Evidências descobertas pela SentinelOne incluíam uma referência à string "fast16" em um arquivo de texto. Este arquivo foi vazado em 2017 pelo **The Shadow Brokers**, um grupo anônimo de hackers. O arquivo vazado fazia parte de um enorme conjunto de ferramentas de hacking e exploits supostamente usados pelo **Equation Group**, um ator de ameaça patrocinado pelo estado com suspeitas de ligações com a **Agência de Segurança Nacional (NSA)** dos EUA.
### Funcionalidade do Malware
Em sua essência, o malware de sabotagem industrial emprega 101 regras para manipular cálculos matemáticos realizados por programas de engenharia e simulação específicos, prevalentes na época. Embora os binários exatos corrigidos permaneçam incertos, a SentinelOne identificou três candidatos prováveis: LS-DYNA versão 970, Practical Structural Design and Construction Software (**PKPM**) e Modelo Hidrodinâmico (**MOHID**).
A análise recente da Symantec confirma que LS-DYNA e AUTODYN foram de fato alvos do *fast16*. O malware foi projetado especificamente para interferir em simulações de detonações de alto explosivo, com o objetivo de sabotar a pesquisa de armas nucleares.
"Ambos são aplicativos de software usados para simular problemas do mundo real, como a segurança em colisões de veículos, modelagem de materiais e simulação de explosivos", declararam Symantec e Carbon Black. "Os hooks que o fast16 insere no programa de simulação consistem em três estratégias de ataque. A adulteração só é ativada durante execuções de explosão e detonação em escala total."
### Segmentação Sofisticada
As 101 regras de hook são ainda mais categorizadas em 9-10 grupos de hook, cada um visando diferentes compilações do LS-DYNA ou AUTODYN. Isso sugere que os desenvolvedores do malware acompanhavam as atualizações de software e adicionavam suporte para diferentes versões ao longo do tempo, indicando uma operação metódica e sustentada.
"Se os grupos de regras de hook foram adicionados sequencialmente conforme necessário, vemos um grupo de hook adicionado para uma versão anterior do software após uma versão mais recente", explicaram os pesquisadores.

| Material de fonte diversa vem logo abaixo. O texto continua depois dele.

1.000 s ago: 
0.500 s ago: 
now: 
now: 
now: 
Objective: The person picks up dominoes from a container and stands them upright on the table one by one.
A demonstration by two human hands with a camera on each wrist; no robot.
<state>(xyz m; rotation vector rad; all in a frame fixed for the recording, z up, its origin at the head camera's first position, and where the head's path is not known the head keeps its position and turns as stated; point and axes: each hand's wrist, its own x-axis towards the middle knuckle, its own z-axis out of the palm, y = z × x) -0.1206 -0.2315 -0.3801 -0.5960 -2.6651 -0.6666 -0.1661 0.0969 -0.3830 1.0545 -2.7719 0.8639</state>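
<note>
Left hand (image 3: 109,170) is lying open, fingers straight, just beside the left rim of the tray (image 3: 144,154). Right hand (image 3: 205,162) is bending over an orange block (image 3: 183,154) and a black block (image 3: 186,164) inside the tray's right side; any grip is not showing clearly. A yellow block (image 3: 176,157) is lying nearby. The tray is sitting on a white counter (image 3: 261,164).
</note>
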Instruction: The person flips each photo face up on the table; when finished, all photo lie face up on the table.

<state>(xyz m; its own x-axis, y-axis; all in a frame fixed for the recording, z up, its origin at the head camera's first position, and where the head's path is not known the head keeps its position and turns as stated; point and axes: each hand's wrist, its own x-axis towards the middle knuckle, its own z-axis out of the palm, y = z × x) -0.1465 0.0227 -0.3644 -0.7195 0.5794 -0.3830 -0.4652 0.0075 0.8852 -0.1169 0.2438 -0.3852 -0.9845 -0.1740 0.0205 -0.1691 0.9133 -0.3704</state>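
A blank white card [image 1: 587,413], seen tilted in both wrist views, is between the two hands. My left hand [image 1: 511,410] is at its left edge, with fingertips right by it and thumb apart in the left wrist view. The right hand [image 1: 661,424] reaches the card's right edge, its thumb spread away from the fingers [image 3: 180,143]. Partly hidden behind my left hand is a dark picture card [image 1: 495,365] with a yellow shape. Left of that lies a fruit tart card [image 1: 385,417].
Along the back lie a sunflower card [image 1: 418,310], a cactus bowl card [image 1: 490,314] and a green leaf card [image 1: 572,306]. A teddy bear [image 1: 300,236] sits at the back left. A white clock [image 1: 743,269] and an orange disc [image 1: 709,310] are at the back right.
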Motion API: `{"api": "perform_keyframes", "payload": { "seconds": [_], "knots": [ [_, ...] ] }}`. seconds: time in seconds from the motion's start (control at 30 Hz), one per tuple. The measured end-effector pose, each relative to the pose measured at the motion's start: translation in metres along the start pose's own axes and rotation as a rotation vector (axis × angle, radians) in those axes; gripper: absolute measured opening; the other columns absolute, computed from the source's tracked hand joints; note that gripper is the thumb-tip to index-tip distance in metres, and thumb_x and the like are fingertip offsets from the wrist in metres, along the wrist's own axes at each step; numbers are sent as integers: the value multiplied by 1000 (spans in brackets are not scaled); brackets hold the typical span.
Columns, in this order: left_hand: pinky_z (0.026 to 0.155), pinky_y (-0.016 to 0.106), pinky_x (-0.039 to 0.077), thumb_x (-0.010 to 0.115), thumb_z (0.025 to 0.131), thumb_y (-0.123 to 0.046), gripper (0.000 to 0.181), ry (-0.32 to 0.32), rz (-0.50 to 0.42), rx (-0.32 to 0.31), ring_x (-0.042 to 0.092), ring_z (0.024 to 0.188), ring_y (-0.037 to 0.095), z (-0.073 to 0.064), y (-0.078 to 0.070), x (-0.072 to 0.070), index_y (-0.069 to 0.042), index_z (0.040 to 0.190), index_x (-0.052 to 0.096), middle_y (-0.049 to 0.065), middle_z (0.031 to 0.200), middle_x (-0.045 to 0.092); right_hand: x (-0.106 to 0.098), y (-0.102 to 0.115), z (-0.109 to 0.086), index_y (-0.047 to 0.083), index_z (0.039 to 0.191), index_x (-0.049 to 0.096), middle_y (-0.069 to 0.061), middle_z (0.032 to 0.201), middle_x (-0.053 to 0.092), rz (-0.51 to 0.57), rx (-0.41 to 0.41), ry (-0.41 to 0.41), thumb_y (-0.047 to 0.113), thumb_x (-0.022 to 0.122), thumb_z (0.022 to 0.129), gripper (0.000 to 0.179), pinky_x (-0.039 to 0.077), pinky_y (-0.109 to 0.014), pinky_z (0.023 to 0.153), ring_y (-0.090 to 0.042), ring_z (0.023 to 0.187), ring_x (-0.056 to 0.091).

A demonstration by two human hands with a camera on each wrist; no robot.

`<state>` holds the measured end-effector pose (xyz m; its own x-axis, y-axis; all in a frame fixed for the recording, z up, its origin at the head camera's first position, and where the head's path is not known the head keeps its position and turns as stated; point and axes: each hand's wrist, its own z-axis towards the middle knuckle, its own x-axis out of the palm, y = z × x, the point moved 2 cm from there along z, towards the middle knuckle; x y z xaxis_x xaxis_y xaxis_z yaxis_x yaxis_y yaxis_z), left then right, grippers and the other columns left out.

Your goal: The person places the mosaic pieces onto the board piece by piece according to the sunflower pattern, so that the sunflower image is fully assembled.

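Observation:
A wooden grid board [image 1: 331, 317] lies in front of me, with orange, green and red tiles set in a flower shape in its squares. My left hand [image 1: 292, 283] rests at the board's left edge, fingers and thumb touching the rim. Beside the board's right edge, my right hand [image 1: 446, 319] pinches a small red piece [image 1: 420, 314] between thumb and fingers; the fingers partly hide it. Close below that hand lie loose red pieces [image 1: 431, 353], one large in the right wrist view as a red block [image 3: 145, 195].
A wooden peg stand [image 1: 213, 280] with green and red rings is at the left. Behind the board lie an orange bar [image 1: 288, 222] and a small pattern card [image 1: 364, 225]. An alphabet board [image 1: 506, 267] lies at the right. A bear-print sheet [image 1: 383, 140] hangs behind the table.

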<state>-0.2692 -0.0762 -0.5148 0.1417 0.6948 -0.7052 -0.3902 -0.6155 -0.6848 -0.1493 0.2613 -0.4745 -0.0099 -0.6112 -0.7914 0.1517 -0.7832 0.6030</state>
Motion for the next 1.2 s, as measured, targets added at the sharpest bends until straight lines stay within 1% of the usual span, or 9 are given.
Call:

"Pode-se imaginar que o usuário da simulação reverteu para uma versão mais antiga ao se deparar com a anomalia, antes que essa versão também fosse alvo. Em segundo lugar, os grupos de hook representam até 10 versões diferentes de software de simulação, o que significa que o usuário da simulação atualiza as versões com frequência semi-regular."
### Evasão e Propagação
O *Fast16* foi projetado para evitar infectar computadores com produtos de segurança específicos instalados. Ele também se espalha automaticamente para outros endpoints na mesma rede, garantindo que qualquer máquina executando as simulações gere as mesmas saídas adulteradas.
Essas descobertas destacam que a sabotagem industrial estratégica usando malware ocorreu já há 20 anos, precedendo o uso do Stuxnet para danificar centrífugas de enriquecimento de urânio na planta nuclear de Natanz, no Irã, por meio de código malicioso injetado em controladores lógicos programáveis da **Siemens**.
Falando com a jornalista de cibersegurança **Kim Zetter**, **Vikram Thakur**, diretor técnico da Symantec, comentou que a expertise necessária para projetar tal malware em 2005 era "impressionante". Permanece desconhecido se uma versão moderna do *fast16* existe em circulação.
"Esse grau de conhecimento de domínio, como entender quais formas de EOS [Equation of State] importam, quais convenções de chamada são produzidas por quais compiladores e quais classes de simulação acionarão ou não o portão, é incomum em qualquer era e era muito incomum em 2005", disseram Symantec e Carbon Black.
"O framework pertence à mesma linhagem conceitual do Stuxnet, na qual o malware foi adaptado não apenas para o produto de um fornecedor, mas para um processo físico específico sendo simulado ou controlado por esse produto."